Bankruptcy Court Deemed Too Risky for Prisoner Testimony

- Marc Dreier
- Associated Press
A bankruptcy judge has ruled that while Marc Dreier should testify at an upcoming trial, the imprisoned ex-lawyer can’t do so in his courtroom.
As readers of Bankruptcy Beat recall, the attorney winding down Mr. Dreier’s old law firm wants Mr. Dreier to appear in a New York courtroom to bolster her position in a $138 million lawsuit against an investment firm that allegedly profited from Mr. Dreier’s fraud.
A federal judge granted the request last month, even as Mr. Dreier penned a legal plea saying he’d rather not leave the confines of the low-security federal prison in Minnesota where he’s serving out a 20-year sentence after pleading guilty to cheating investors out of hundreds of millions of dollars.

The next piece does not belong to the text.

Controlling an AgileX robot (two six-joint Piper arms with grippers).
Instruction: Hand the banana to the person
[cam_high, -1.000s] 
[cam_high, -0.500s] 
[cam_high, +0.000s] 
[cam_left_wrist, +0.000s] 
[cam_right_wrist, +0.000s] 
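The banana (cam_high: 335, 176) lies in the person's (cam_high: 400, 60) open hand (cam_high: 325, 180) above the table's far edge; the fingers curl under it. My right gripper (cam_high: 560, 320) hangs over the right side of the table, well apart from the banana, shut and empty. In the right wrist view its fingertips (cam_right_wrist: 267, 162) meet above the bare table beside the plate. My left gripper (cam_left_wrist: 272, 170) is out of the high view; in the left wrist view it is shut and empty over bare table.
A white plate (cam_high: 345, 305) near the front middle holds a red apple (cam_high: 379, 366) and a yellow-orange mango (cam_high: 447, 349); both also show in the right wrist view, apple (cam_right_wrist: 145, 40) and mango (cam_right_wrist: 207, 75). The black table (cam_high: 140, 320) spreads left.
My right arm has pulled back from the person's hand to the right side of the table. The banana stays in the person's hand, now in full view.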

In a rare showing of solidarity between prisoner and prosecutor, the U.S. attorney’s office agreed that Mr. Dreier would be better off giving video testimony. In a letter dated Sept. 26, U.S. Attorney Preet Bharara in the Southern District of New York expressed concern about the safety of the bankruptcy court at One Bowling Green in lower Manhattan.
Unlike in the local federal district court, the letter says, bankruptcy court has no holding cells to allow private access to bathrooms and a secure place to wait during breaks. Instead, if Mr. Dreier needed to use the restroom during the proceedings, “his only option is to be escorted in shackles and waist chains down open hallways,” the letter said. (Bankruptcy Beat can attest that finding bathrooms at One Bowling Green often involves a long trek down an echoing hallway.)
The U.S. Marshals Service was also concerned about the overall safety of Mr. Dreier’s appearance, the letter said, because of “the number of investor-victims who suffered losses as a result of Mr. Dreier’s well-publicized fraud.”
Judge Stuart Bernstein of U.S. Bankruptcy Court in Manhattan decided Monday that the bankruptcy court did indeed pose too much of a threat and that the testimony should take place in nearby federal district court, Dreier LLP administrator Sheila Gowan said in an email.
The news should come as a welcome development for the defendant in the bankruptcy lawsuit, Westford Asset Management. In an Oct. 1 letter to the bankruptcy court, an attorney for Westford argued that interviewing Mr. Dreier by video would put him at a disadvantage to Ms. Gowan and her counsel, who have interviewed Mr. Dreier many times in person.
“The basic dynamic of personal, physical interaction with a witness, a key in developing effective cross-examination, is severely undermined by video conferencing,” the letter says. “If this were a less important witness, perhaps these issues would not be so important.”
As of now, Mr. Dreier is scheduled to testify when the trial begins Oct. 27.